The Arizona Cardinals will have a new look as Vince Tobin takes over for fired head coach Buddy Ryan and ex-Bengal and ex-Jet Boomer Esiason takes over as quarterback.

Tony Dungy begins his first head coach job, for the always-rebuilding Tampa Bay Buccaneers. The playoffs are their modest goal for this season.

In the AFC, the retirement of Don Shula of Miami, who heads the all-time list of NFL coaching victories, opened the way for Johnson, who won two Super Bowl titles for Dallas, to take over the Dolphins.

As a television commentator, Johnson predicted the Miami Dolphins would go to the Super Bowl.

As coach of the Dolphins, Johnson has a different perspective.

"We're going to have a few bumps in the road," Johnson said Wednesday.

Johnson's first regular season game as coach of the Dolphins will be Sunday against the Patriots in Miami.

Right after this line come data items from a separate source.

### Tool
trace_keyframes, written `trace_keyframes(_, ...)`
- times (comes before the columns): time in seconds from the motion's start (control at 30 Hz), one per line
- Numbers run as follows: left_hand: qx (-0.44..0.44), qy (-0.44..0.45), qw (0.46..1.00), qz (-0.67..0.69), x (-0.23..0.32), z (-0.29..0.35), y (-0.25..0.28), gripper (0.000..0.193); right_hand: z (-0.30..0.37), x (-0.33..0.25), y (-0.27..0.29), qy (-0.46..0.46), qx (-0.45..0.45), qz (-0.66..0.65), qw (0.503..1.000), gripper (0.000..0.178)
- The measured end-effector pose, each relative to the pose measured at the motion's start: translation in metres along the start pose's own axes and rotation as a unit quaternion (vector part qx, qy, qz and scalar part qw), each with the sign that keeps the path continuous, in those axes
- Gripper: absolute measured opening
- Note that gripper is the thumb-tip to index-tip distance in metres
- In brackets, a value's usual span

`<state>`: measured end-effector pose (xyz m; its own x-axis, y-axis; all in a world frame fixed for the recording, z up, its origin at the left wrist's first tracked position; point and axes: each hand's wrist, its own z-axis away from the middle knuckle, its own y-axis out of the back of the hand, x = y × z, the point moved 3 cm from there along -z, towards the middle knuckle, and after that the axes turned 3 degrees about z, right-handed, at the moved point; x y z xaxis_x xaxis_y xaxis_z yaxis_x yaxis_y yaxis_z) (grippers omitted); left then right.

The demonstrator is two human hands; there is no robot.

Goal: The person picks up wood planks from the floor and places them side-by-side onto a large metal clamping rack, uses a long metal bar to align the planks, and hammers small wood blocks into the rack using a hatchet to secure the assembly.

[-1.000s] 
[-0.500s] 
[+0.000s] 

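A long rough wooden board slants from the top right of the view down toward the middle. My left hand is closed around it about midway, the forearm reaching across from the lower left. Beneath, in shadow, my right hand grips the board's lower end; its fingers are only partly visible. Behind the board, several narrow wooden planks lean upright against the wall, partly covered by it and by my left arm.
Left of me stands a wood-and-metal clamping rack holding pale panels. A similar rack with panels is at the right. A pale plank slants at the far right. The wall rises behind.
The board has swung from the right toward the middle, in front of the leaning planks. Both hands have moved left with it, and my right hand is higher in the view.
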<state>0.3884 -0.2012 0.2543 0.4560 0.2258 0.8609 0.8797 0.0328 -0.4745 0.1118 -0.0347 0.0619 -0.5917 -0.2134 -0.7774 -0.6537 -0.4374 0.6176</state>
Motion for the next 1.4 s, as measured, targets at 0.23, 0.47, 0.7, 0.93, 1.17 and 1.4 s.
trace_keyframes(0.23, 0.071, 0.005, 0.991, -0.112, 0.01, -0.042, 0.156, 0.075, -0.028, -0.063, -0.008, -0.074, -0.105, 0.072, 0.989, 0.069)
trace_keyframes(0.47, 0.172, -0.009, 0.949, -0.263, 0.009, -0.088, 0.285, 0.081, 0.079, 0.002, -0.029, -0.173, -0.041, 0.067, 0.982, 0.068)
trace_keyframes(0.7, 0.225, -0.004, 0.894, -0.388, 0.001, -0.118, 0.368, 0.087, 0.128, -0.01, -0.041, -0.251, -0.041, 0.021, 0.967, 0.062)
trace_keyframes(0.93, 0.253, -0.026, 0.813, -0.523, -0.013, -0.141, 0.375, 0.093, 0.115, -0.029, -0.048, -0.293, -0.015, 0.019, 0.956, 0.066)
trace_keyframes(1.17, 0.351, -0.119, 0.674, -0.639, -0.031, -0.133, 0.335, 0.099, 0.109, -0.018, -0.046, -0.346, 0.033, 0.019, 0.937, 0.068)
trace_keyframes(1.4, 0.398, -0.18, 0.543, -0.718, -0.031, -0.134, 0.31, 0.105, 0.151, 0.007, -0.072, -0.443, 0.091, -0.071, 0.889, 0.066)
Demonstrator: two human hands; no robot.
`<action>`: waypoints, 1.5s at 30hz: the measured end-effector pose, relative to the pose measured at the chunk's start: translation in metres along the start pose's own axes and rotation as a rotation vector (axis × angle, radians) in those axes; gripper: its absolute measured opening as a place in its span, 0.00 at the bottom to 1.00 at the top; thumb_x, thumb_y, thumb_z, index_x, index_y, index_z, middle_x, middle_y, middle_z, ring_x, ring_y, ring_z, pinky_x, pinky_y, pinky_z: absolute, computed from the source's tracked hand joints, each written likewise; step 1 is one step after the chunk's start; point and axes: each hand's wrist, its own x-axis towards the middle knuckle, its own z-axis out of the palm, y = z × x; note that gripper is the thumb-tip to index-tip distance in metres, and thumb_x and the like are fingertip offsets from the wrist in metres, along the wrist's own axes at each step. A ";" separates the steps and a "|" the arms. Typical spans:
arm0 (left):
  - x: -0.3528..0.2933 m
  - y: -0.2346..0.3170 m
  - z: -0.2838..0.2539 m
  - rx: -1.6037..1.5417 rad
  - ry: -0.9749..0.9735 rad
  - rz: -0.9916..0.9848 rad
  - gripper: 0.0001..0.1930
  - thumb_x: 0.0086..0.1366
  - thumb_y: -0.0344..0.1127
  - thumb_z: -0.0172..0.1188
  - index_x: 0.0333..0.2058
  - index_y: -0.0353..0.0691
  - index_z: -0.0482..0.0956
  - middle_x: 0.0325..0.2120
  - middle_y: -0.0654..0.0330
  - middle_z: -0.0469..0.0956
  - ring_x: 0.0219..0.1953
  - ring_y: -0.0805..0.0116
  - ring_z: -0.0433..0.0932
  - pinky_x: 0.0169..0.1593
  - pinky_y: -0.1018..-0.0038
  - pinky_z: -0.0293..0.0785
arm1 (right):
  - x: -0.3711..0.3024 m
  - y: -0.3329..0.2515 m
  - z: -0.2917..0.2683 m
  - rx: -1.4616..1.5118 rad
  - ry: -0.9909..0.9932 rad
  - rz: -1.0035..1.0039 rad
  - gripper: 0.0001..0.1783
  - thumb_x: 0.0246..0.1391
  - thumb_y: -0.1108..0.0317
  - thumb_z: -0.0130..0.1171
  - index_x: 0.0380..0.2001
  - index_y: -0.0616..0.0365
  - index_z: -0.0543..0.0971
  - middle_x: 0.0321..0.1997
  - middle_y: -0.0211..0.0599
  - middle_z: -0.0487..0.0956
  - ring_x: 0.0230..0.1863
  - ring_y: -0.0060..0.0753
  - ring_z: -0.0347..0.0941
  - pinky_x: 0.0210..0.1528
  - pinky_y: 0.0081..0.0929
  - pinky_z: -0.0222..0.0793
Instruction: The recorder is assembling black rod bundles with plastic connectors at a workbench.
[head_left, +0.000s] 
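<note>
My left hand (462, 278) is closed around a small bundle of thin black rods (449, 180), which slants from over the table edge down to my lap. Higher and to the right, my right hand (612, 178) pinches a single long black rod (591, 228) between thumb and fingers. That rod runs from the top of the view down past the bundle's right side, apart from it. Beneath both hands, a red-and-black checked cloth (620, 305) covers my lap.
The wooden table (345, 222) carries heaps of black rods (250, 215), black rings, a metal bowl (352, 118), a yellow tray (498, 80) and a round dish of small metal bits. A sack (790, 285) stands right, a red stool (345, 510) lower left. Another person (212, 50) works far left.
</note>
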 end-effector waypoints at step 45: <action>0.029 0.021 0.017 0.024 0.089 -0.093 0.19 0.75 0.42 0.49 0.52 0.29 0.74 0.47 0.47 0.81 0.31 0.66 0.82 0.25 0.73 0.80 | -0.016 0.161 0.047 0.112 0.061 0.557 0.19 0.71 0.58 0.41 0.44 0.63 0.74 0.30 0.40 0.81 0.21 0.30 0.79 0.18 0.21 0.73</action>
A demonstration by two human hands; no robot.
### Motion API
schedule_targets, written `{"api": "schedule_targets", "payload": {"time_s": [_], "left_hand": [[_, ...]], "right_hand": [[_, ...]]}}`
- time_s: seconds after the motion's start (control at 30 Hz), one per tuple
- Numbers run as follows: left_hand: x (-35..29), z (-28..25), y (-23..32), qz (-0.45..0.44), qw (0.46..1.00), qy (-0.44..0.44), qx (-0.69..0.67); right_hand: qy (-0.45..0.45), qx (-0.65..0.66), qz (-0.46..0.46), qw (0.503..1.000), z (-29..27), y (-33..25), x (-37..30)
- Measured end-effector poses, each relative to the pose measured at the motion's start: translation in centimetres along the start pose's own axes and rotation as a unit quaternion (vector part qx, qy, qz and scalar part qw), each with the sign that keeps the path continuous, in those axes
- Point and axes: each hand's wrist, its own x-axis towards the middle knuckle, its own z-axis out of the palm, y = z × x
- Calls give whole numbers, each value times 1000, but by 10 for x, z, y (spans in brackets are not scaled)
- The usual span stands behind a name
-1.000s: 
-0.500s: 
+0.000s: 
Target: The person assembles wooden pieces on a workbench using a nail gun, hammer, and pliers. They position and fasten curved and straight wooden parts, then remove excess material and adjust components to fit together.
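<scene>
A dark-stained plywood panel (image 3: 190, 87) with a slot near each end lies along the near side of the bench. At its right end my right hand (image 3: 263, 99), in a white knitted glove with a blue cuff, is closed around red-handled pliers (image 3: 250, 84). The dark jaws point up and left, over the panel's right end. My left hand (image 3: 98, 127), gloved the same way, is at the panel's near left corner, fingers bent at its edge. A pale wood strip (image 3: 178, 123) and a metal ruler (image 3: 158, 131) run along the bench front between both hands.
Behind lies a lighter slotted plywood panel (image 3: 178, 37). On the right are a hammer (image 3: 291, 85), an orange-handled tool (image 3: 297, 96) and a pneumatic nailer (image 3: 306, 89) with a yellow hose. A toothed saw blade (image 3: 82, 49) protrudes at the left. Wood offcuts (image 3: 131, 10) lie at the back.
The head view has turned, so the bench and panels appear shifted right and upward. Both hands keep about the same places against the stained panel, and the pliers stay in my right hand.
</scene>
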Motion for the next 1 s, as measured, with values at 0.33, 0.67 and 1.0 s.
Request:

It hasn't exactly been a smooth ride for Johnson, who won a national championship at the University of Miami in 1987 and two Super Bowls as coach of the Dallas Cowboys from 1989 to 93. Not long after, he was named successor to legendary Dolphins Coach Shula, Johnson ran into problems.

The first was the salary cap -- the Dolphins were about $5 million over the limit. They lost linebacker Bryan Cox, defensive end Marco Coleman, wide receiver Irving Fryar and cornerback Troy Vincent in free agency.

The next setback: Free agent wide receiver Fred Barnett sustained a major knee injury in a non-contact drill in training camp.

"We've lost some talent on this football team," Johnson said, "but we still have the talent to be a good team."

It took Johnson four years to transform the Cowboys from doormat to Super Bowl champions. The challenge is not as formidable in Miami.

"There's some talent -- a lot more talent and a lot more experience than when I first went to Dallas," Johnson said. "When I first went to Dallas they were last in the league and it was a complete overhaul. Not only all of the people on the team ... the entire organization was overhauled."

The Buffalo Bills have a good chance at again representing the AFC in the Super Bowl and trying to win their first championship.

The Bills are favored in the AFC East with the Central Division now up for grabs because of the Pittsburgh Steelers' loss of quarterback Neil O'Donnell to the New York Jets.

In the West, Oakland, Kansas City and San Diego all look to contend.

A number of individual bests could be achieved in the new season.

Miami's Dan Marino needs 1,159 yards passing to become the first player in NFL history to reach 50,000 yards.

Dallas running back Emmitt Smith needs just 15 rushing touchdowns to become the NFL's all-time leader, surpassing Walter Payton's 110 for the Chicago Bears.

Rice, the all-time total touchdowns leader, needs just 58 catches to push his record total to 1,000.

And as the teams battle for the title of "Team of the '90s," the 49ers have the best record of the half-completed decade, 72-24, with Dallas second at 67-29. Buffalo is third at 66-30.